YOUR INSTRUCTIONS: Only the stretch of the listing below that runs from the line with "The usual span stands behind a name" through the line with "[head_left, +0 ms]" is to be printed, exactly and with both ends.

== THE DATA ==

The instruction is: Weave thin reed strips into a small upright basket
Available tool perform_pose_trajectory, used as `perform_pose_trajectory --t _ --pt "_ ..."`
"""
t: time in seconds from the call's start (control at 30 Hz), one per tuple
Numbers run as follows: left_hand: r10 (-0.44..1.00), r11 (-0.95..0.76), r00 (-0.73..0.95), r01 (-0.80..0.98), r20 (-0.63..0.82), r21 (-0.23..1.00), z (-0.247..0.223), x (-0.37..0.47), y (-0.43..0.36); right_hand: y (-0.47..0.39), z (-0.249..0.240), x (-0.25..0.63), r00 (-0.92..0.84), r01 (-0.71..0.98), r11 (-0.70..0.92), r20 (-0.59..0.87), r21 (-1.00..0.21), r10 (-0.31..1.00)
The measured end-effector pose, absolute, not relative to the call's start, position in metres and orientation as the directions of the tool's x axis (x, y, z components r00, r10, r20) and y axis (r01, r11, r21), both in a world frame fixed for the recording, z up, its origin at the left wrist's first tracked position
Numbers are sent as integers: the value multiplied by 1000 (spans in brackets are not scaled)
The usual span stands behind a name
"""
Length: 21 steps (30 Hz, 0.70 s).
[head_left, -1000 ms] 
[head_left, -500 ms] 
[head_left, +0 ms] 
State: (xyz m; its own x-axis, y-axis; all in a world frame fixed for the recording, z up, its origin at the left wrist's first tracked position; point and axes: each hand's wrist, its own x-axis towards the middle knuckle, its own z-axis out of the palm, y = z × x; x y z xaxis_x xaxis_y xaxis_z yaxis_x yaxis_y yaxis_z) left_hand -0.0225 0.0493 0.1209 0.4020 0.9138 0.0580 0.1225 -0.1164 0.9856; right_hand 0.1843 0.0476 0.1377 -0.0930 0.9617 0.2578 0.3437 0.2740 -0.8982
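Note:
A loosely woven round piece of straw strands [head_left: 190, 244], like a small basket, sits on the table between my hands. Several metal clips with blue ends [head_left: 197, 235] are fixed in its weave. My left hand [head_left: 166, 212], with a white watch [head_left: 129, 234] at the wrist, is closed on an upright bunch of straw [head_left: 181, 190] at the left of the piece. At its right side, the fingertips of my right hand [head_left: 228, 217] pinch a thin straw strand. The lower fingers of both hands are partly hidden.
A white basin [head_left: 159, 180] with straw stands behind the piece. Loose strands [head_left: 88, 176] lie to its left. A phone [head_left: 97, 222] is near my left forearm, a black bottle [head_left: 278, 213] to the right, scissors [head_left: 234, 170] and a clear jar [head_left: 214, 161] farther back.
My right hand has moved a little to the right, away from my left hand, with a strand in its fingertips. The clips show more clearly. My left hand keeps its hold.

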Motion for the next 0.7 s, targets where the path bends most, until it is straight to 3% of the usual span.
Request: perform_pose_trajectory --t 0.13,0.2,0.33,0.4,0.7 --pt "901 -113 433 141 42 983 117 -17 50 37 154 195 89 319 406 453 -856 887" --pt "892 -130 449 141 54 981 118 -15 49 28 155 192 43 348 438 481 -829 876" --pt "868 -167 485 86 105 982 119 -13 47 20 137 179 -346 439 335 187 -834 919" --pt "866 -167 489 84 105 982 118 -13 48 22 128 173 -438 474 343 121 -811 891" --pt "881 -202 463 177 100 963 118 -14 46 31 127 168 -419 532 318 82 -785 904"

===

ANSWER BOX:
The usual span stands behind a name
"""
Length: 21 steps (30 Hz, 0.70 s).
[head_left, -1000 ms] 
[head_left, -500 ms] 
[head_left, +0 ms] 

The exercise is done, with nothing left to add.